TASK TO CARRY OUT. Transcribe everything in the records exactly. Skip the images.

*** RECORDS

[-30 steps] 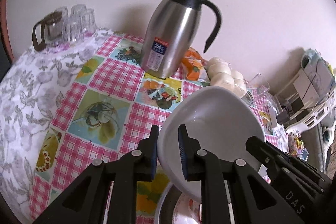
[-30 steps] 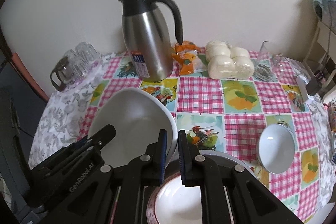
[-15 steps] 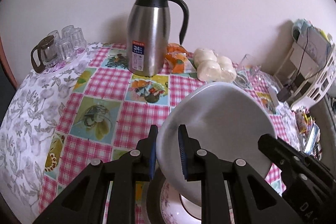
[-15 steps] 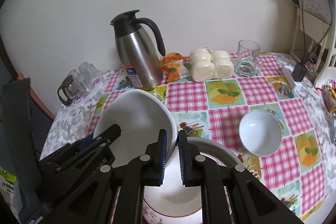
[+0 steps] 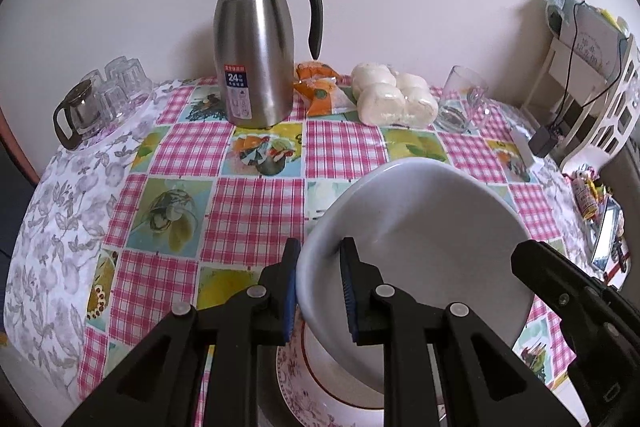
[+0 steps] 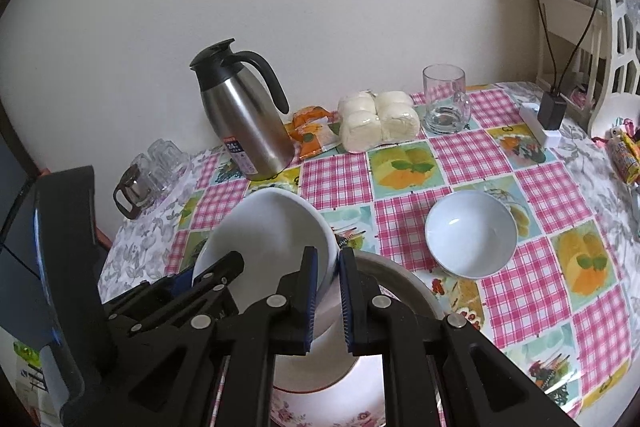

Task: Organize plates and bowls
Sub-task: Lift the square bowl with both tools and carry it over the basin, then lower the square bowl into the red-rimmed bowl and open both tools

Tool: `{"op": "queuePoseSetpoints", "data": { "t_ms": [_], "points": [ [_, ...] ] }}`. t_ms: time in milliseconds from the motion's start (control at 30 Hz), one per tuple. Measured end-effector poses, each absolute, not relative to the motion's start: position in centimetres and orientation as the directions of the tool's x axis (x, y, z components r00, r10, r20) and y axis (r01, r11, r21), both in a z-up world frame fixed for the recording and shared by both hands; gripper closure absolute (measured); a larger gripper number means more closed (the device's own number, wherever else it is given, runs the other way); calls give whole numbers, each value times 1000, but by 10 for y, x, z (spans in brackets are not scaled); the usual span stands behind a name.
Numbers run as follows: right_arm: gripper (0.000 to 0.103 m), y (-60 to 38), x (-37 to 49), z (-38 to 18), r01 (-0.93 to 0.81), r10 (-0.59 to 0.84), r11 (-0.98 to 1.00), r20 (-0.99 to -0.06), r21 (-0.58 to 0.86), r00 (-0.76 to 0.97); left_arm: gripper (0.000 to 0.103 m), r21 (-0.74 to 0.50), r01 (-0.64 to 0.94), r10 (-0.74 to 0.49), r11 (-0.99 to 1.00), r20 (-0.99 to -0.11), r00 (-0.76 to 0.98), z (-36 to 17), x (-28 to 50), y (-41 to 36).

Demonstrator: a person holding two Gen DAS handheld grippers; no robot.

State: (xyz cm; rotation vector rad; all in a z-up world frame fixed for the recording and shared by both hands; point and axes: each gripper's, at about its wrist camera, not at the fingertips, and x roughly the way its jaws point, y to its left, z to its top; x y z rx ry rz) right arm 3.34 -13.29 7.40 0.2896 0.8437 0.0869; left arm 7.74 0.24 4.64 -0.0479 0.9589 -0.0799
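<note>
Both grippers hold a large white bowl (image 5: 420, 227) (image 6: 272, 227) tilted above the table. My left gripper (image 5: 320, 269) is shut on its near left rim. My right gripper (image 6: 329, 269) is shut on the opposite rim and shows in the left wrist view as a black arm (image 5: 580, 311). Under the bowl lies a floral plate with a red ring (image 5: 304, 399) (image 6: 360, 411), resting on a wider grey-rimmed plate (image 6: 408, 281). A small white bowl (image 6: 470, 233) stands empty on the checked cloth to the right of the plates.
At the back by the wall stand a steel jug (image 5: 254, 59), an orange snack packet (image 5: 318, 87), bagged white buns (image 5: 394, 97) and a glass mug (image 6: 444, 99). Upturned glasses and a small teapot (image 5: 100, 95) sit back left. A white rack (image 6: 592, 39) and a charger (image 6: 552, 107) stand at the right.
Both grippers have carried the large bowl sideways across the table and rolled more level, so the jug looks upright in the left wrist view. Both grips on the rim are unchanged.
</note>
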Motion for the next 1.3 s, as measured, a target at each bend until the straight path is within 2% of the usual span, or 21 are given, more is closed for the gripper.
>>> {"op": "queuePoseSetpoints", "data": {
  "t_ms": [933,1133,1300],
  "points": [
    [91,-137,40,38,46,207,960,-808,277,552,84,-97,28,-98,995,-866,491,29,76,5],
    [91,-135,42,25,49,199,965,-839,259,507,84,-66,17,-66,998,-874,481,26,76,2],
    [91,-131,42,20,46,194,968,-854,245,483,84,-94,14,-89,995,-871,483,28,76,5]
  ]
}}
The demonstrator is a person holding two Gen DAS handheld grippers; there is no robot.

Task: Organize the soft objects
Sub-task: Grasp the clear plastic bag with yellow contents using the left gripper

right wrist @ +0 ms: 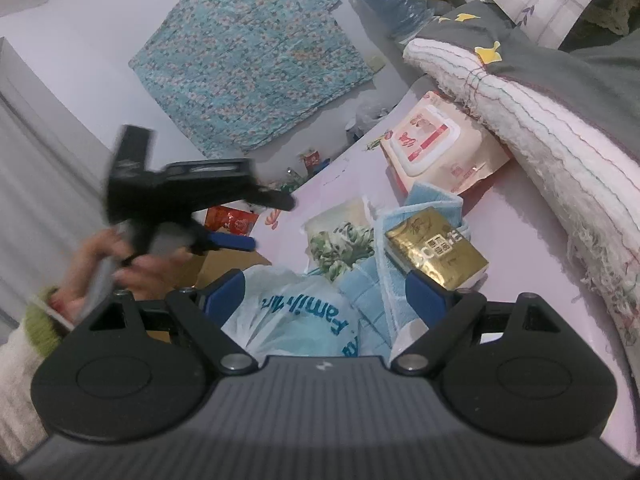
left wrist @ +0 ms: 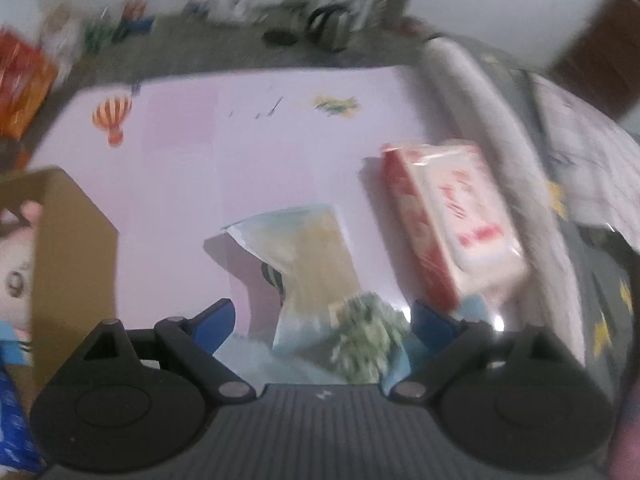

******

RESULT FOR THIS TASK.
[-30 steps] 
[-30 steps] 
[-15 steps] 
[-15 steps] 
[+0 steps] 
[+0 steps] 

Task: Organize plates and bowls
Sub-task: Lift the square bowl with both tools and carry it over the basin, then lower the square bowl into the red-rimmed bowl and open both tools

Tool: `{"op": "queuePoseSetpoints", "data": { "t_ms": [_], "points": [ [_, ...] ] }}`. t_ms: time in milliseconds from the motion's start (control at 30 Hz), one per tuple. Measured end-effector poses, each absolute, not relative to the motion's start: position in centimetres and orientation as the directions of the tool's x axis (x, y, z components r00, r10, r20) and y axis (r01, r11, r21), both in a z-up world frame fixed for the recording and shared by both hands; gripper closure absolute (measured); a larger gripper number means more closed (the device's own number, wherever else it is given, runs the other way); calls give whole numbers, each value times 1000, but by 10 for y, x, z (spans in brackets are not scaled); the usual span stands behind a name.
Numbers run as follows: right_arm: gripper (0.000 to 0.103 m), y (-60 to 38), x (-37 to 49), z (-38 to 18), r01 (-0.93 to 0.81), r10 (-0.59 to 0.84), r11 (-0.98 to 1.00), r20 (-0.99 to -0.06), r21 (-0.58 to 0.86), r00 (-0.76 to 0.97); left_arm: gripper (0.000 to 0.103 m), r21 (-0.74 to 0.50), r01 (-0.64 to 0.94), r10 (-0.74 to 0.49), r11 (-0.99 to 1.00), r20 (-0.99 to -0.11), r00 (-0.76 to 0.98), z (-36 to 17), x (-28 to 50), y (-41 to 36).

Demonstrator: a person holding two Gen DAS handheld grippers; no robot.

State: (xyz cm; rotation vector rad; all in a z-up world frame fixed for the recording and shared by both hands; point and axes: each gripper's, at about its wrist camera, not at the fingertips, and x roughly the way its jaws point, y to its left, z to its top; x y z rx ry rz) right arm 3.34 -13.29 7.40 0.2896 0.8437 0.0869; left arm 7.74 0.24 4.64 -0.0479 0.9589 -0.0799
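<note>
Both grippers hold a large white bowl (image 5: 420, 227) (image 6: 272, 227) tilted above the table. My left gripper (image 5: 320, 269) is shut on its near left rim. My right gripper (image 6: 329, 269) is shut on the opposite rim and shows in the left wrist view as a black arm (image 5: 580, 311). Under the bowl lies a floral plate with a red ring (image 5: 304, 399) (image 6: 360, 411), resting on a wider grey-rimmed plate (image 6: 408, 281). A small white bowl (image 6: 470, 233) stands empty on the checked cloth to the right of the plates.
At the back by the wall stand a steel jug (image 5: 254, 59), an orange snack packet (image 5: 318, 87), bagged white buns (image 5: 394, 97) and a glass mug (image 6: 444, 99). Upturned glasses and a small teapot (image 5: 100, 95) sit back left. A white rack (image 6: 592, 39) and a charger (image 6: 552, 107) stand at the right.
Both grippers have carried the large bowl sideways across the table and rolled more level, so the jug looks upright in the left wrist view. Both grips on the rim are unchanged.
</note>
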Motion for the next 1.3 s, as measured, a target at each bend until the straight path is within 2% of the usual span, or 21 are given, more is closed for the gripper.
>>> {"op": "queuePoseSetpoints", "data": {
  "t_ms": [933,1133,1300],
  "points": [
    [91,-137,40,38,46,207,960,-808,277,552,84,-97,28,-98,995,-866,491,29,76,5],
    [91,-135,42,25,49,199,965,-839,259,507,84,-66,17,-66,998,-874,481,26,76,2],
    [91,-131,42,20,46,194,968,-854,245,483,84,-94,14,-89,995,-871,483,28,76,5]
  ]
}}
The demonstrator is a person holding two Gen DAS handheld grippers; there is no robot.

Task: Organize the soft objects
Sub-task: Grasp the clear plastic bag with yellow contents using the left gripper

right wrist @ +0 ms: 
left wrist @ +0 ms: 

There is no more to the output, and the exercise is done.